In the case of Spring Meadows Hospital and Anr. v. Harjol Ahluwalia from 1998, the parents of a child who was left permanently crippled received a payment of Rs. 5 lacs for their mental anguish in addition to a Rs. 12 lacs settlement for the child. The hospital was meant to cover the remaining Rs. 12 lacs after the insurance paid its portion.

Although the insurance provider intervened because the nurse who administered the child's adult dose of Lariago injection was ineligible, the Apex Court made no mention of this matter when deciding on negligent cases. Therefore, it's crucial to keep in mind that medical professionals and institutions shouldn't just get a Professional Indemnity Insurance Policy but also ensure that the nurses and other hospital personnel who are hired as a result of it are qualified.

Medical negligence is a complex category of tort that cannot be categorized as simple. Medical malpractice has a different form and character. Given the doctor's training and expertise in the field, there is a very high standard of care that must be provided to the patient in the case of medical negligence.

There has been a rapid increase in the number of medical negligence cases in India, raising the question of whether victims should be compensated in accordance with the Consumer Act of 1986 or whether it is time to enact legislation specifically for these situations, where patients suffered as a result of the carelessness of doctors and other medical professionals who owed them a duty of care and breached it.

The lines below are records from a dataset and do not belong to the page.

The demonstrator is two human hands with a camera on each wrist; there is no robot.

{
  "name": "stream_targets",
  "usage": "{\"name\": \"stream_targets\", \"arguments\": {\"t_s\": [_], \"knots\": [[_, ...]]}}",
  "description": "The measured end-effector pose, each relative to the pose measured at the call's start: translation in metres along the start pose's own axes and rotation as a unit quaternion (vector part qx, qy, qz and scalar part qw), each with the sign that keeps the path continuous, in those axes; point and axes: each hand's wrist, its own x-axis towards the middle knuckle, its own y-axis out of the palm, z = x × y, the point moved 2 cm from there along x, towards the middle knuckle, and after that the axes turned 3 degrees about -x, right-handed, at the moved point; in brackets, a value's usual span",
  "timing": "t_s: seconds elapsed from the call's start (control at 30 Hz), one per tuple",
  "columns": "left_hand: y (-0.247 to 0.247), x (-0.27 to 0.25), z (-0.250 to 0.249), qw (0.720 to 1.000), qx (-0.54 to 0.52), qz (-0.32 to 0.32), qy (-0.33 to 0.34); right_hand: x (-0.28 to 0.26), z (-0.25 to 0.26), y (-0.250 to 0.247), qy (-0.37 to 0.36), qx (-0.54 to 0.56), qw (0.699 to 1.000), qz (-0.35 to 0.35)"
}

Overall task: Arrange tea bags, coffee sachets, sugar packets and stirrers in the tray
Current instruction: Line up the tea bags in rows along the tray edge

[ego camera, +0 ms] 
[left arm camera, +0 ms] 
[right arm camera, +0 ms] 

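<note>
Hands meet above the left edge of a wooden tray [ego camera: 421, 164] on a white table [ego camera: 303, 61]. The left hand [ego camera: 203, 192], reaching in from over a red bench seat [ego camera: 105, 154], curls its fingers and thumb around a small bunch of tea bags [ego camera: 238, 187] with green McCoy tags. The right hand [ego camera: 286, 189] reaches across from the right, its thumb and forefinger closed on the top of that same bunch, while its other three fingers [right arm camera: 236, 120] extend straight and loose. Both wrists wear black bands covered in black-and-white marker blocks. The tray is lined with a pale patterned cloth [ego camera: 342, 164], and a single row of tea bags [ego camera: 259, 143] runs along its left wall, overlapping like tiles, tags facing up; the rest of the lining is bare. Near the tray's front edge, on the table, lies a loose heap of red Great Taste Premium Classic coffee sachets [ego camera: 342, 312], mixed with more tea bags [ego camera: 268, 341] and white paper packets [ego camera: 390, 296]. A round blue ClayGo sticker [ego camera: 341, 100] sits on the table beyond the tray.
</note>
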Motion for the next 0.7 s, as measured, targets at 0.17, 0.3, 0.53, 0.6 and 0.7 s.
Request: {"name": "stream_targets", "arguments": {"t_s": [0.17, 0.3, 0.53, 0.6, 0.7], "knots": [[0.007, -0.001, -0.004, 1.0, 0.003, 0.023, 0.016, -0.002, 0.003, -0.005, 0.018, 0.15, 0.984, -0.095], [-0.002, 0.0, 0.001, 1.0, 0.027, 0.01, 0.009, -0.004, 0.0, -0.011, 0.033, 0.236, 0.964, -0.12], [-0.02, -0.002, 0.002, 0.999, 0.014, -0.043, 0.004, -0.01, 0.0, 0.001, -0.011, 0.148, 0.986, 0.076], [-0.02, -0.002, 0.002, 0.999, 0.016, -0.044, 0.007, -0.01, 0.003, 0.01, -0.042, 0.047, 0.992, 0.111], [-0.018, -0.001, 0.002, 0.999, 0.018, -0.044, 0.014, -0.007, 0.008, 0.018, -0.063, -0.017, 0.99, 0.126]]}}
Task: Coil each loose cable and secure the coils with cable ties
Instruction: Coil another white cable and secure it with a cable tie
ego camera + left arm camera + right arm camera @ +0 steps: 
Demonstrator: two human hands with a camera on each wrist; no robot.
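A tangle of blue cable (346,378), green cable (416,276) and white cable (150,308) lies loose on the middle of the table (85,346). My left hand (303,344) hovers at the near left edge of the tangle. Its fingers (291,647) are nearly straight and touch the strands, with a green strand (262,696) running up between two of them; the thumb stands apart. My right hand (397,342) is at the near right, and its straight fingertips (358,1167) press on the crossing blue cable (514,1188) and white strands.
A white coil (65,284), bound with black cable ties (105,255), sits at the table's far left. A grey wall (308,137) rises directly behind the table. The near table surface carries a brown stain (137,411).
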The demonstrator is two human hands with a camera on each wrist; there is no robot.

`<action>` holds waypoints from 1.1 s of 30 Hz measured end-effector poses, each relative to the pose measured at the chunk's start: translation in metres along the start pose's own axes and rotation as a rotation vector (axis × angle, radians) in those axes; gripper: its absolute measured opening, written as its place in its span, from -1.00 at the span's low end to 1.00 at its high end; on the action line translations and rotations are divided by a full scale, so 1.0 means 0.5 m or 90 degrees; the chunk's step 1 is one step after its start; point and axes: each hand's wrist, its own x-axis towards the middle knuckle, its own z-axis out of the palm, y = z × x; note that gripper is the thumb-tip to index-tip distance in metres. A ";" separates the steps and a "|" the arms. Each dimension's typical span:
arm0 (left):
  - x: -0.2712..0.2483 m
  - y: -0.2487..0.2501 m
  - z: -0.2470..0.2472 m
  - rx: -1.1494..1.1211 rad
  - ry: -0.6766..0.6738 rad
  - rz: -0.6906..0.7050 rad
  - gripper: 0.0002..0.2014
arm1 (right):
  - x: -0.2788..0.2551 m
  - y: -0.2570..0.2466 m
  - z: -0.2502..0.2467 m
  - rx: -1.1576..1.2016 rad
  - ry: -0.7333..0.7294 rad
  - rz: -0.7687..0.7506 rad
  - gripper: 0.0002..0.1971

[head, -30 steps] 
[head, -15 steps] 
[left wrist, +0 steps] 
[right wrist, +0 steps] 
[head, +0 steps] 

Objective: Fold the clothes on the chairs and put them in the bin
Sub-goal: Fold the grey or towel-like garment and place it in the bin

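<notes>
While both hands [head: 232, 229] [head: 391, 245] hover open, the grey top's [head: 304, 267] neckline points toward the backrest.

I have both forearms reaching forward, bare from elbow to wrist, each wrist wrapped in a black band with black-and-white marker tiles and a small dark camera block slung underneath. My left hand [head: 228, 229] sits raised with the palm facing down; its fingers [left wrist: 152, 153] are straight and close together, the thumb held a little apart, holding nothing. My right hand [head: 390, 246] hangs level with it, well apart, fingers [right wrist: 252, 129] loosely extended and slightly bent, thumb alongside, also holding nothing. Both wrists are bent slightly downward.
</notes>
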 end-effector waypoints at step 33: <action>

In most cases, the hospital management is responsible for any negligence on the part of such employees. Patients visit the hospital and frequently end up staying there since they rely on it to provide them with expensive medical treatments. In exchange, the hospital is expected to provide these kinds of secured medical services, and in the event of a service gap or in cases where the procedure was carried out without the necessary care and caution, the hospital must be held accountable.

Several criteria should be taken into account while handing down judgments in medical negligence cases, according to an examination of the most prominent medical negligence cases in India. Given their experience in that sector and the always evolving nature of medical practices, doctors just need to behave with the utmost care, abstain from negligence, and constantly think of innovative ways to treat their patients. The interests of patients and physicians must be balanced. It is now time to create new avenues for protecting both patients' and doctors' rights.